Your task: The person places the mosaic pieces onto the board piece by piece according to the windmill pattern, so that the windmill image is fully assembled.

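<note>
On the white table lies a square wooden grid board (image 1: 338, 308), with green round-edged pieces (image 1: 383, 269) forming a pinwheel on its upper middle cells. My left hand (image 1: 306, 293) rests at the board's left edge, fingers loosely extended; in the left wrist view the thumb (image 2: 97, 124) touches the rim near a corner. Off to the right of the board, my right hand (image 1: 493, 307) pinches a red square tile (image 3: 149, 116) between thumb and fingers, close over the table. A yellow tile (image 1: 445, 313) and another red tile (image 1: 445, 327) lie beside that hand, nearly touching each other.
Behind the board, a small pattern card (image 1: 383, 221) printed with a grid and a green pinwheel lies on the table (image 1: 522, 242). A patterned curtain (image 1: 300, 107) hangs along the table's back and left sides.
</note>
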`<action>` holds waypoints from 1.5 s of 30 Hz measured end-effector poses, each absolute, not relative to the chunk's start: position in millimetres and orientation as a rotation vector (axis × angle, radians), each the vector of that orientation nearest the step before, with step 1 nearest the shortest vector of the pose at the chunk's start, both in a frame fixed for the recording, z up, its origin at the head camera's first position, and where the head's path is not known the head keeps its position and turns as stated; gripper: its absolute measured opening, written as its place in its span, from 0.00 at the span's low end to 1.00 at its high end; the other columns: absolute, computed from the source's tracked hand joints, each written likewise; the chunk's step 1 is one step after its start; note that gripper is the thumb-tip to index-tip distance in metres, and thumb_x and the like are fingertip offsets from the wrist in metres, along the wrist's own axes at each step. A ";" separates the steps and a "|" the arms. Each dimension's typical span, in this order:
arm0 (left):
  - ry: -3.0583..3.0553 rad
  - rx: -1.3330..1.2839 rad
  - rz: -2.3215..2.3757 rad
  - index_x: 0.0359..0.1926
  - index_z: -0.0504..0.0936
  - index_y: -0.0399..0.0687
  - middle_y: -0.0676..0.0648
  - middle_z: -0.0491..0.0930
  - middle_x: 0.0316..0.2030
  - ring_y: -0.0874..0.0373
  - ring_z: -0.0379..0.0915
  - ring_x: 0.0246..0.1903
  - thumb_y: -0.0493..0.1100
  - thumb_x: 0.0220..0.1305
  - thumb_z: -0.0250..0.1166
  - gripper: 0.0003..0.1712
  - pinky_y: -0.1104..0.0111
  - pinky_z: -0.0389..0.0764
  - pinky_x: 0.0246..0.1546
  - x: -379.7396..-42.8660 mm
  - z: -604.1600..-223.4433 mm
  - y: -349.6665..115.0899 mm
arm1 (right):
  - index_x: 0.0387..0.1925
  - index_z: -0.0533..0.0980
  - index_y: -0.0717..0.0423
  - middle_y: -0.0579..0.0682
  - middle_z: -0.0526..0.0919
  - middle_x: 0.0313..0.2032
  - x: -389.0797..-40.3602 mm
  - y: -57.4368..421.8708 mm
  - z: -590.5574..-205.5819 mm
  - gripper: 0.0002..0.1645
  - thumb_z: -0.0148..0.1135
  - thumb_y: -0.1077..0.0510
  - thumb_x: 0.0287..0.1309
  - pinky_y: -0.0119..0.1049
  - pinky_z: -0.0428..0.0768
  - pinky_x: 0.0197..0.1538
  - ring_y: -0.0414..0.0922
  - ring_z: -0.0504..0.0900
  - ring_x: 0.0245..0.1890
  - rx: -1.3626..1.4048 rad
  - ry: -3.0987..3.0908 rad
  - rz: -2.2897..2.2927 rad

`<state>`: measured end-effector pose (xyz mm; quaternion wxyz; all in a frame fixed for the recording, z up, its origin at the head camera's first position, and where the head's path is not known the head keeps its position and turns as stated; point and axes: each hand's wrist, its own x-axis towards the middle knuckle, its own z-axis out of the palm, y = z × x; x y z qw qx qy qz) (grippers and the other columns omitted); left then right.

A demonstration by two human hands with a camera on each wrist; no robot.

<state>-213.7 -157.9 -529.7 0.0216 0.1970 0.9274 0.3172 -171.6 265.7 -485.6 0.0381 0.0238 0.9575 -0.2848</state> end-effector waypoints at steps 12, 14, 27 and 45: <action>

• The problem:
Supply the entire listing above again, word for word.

• Written response:
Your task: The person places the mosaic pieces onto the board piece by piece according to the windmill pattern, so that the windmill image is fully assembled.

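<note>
On the white table lies a square wooden grid board (image 1: 338, 308), with green round-edged pieces (image 1: 383, 269) forming a pinwheel on its upper middle cells. My left hand (image 1: 306, 293) rests at the board's left edge, fingers loosely extended; in the left wrist view the thumb (image 2: 97, 124) touches the rim near a corner. Off to the right of the board, my right hand (image 1: 493, 307) pinches a red square tile (image 3: 149, 116) between thumb and fingers, close over the table. A yellow tile (image 1: 445, 313) and another red tile (image 1: 445, 327) lie beside that hand, nearly touching each other.
Behind the board, a small pattern card (image 1: 383, 221) printed with a grid and a green pinwheel lies on the table (image 1: 522, 242). A patterned curtain (image 1: 300, 107) hangs along the table's back and left sides.
</note>
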`<action>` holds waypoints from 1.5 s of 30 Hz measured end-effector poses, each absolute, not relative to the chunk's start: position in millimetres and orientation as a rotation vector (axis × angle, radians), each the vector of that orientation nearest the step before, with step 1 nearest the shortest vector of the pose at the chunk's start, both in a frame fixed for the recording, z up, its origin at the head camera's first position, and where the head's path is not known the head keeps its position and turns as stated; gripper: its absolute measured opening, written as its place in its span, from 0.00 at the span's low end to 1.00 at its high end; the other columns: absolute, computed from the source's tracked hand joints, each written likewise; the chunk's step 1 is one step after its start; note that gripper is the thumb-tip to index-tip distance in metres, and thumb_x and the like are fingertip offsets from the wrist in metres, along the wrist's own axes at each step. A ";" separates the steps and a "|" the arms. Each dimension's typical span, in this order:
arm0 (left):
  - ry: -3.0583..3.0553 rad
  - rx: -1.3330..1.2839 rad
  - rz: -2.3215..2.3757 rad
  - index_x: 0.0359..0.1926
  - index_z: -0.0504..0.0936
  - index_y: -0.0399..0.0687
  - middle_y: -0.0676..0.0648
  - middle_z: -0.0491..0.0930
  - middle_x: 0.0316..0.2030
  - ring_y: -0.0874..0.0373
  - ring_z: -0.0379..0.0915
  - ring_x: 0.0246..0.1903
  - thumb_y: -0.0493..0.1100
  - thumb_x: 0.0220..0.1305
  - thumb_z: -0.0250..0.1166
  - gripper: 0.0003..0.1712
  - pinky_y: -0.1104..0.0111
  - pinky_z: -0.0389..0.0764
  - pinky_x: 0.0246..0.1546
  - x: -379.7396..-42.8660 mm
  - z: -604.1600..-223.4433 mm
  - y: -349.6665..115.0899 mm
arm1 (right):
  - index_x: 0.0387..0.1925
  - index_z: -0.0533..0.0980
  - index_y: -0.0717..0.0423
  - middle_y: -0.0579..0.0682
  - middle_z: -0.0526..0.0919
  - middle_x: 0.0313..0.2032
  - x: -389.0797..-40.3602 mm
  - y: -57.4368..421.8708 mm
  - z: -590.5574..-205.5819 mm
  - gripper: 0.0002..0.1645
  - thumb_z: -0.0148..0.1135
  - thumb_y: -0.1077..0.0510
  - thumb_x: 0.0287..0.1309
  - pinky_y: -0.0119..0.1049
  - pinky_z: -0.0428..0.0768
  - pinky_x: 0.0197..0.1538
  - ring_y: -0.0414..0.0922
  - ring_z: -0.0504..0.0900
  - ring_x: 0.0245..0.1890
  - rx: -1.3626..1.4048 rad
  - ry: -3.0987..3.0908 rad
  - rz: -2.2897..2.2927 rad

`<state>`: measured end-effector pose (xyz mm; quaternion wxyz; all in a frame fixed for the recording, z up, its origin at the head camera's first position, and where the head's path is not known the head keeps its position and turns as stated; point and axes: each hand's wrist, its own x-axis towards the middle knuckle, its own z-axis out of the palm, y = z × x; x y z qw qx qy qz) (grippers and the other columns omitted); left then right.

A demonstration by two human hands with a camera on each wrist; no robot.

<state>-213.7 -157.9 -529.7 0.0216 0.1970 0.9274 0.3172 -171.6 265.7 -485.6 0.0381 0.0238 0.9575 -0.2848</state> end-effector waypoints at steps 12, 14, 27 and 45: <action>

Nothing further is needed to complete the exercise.